Within a reasonable range, valves sound pretty much the same per se, however they're biased. At extremes, linearity will deteriorate, eg note that on the anode chart, the spacing between the plots of incremental changes to grid voltages will tend to be closer at one end, further apart at the other. But within that evenly spaced area, the valves themselves have a wide range of operating point options. It's the circuit, not the valves, that causes different designs to sound different. Most especially with push pull class AB designs, which will have a fundamental change in operating conditions according the particular valves, operating point and signal level, eg at low signal levels both valves are working and are effectively in parallel, whereas at high signal levels, each valve flips between working on its own, working in parallel with the other, and being completely shut off. How smoothly the transfer along that cycle things go is dependent on anode current. Not, please note, anode dissipation. I keep repeating this, but anode dissipation is just a limit, it doesn't, per se, affect circuit operation / how an amp sounds.

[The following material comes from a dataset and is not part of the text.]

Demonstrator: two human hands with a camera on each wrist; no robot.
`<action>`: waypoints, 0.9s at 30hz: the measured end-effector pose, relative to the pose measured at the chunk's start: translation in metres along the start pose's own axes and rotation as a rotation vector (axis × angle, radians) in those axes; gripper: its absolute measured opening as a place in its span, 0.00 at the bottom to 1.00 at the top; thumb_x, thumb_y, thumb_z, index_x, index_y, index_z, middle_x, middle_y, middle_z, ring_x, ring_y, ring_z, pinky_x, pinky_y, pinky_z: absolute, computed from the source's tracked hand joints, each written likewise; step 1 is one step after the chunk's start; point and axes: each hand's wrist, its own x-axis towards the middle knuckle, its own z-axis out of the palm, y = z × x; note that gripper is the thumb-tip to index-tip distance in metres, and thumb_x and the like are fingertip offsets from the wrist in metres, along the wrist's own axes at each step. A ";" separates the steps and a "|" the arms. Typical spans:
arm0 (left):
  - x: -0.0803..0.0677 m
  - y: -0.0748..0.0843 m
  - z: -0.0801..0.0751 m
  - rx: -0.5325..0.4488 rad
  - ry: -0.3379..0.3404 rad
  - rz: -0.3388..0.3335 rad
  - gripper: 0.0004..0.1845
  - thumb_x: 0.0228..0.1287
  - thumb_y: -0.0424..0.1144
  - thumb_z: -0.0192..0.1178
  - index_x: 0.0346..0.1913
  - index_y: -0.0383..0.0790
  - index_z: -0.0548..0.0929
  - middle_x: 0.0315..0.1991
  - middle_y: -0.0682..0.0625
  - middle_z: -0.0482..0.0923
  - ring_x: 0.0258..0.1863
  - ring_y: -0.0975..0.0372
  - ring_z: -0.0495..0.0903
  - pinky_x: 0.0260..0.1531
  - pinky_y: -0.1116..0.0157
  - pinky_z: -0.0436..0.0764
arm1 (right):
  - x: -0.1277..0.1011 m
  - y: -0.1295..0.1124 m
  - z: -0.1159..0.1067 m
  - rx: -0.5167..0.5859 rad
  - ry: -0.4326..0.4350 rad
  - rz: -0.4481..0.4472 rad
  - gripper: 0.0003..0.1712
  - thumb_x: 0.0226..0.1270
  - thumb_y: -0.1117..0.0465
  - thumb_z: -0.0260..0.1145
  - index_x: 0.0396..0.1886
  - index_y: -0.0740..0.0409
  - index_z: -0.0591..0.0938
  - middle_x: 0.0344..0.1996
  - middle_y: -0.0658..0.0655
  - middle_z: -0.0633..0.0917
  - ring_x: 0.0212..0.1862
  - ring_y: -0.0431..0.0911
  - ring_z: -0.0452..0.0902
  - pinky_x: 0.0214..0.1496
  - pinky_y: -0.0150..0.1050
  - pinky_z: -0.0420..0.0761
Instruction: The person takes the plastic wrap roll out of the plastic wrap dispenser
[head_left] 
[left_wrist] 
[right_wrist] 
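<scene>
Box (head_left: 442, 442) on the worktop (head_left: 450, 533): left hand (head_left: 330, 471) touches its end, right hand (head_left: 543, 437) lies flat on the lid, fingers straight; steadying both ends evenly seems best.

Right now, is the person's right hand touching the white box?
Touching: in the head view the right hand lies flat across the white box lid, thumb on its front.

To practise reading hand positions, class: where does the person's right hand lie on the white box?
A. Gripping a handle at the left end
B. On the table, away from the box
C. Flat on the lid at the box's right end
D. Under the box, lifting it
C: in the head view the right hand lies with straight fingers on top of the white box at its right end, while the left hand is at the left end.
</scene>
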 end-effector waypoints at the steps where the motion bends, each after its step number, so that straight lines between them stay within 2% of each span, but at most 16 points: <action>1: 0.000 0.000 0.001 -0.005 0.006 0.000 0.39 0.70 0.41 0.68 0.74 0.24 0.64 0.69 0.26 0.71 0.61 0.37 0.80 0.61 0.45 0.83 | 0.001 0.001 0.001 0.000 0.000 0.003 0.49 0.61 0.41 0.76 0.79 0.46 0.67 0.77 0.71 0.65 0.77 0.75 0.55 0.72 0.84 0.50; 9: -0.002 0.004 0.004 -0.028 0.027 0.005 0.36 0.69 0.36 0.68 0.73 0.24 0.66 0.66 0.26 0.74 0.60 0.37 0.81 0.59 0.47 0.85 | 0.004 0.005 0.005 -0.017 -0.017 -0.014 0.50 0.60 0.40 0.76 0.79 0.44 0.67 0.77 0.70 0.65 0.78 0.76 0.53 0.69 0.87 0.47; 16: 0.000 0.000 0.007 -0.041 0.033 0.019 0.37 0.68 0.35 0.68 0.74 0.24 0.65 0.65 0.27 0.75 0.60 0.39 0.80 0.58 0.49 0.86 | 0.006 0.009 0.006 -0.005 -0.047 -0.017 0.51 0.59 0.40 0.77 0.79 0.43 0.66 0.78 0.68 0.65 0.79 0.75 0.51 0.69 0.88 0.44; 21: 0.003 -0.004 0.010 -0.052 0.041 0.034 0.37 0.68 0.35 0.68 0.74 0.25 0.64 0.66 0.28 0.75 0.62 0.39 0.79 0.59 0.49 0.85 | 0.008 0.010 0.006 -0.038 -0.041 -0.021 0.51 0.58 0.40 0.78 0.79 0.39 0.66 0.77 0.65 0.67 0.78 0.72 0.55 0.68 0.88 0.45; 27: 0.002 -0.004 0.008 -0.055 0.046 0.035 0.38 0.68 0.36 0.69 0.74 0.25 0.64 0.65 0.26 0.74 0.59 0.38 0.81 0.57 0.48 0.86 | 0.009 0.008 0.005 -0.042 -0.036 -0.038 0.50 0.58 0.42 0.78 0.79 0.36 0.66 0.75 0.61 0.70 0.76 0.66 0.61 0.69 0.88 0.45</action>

Moving on to the human factor, transconductance and hence stage gain tends to increase along with anode current. So hotter bias will tend to make an amp a bit louder, all else being equal. And human perception is such that 'a bit louder', eg a 1dB increment in signal level, tends to be perceived as sounding better / fuller / fatter etc, rather than just 'louder'.
So how an amp sounds may be seen as something of a quagmire of unconscious self deception, unless far more effort than most people can be bothered with is taken to normalise signal levels.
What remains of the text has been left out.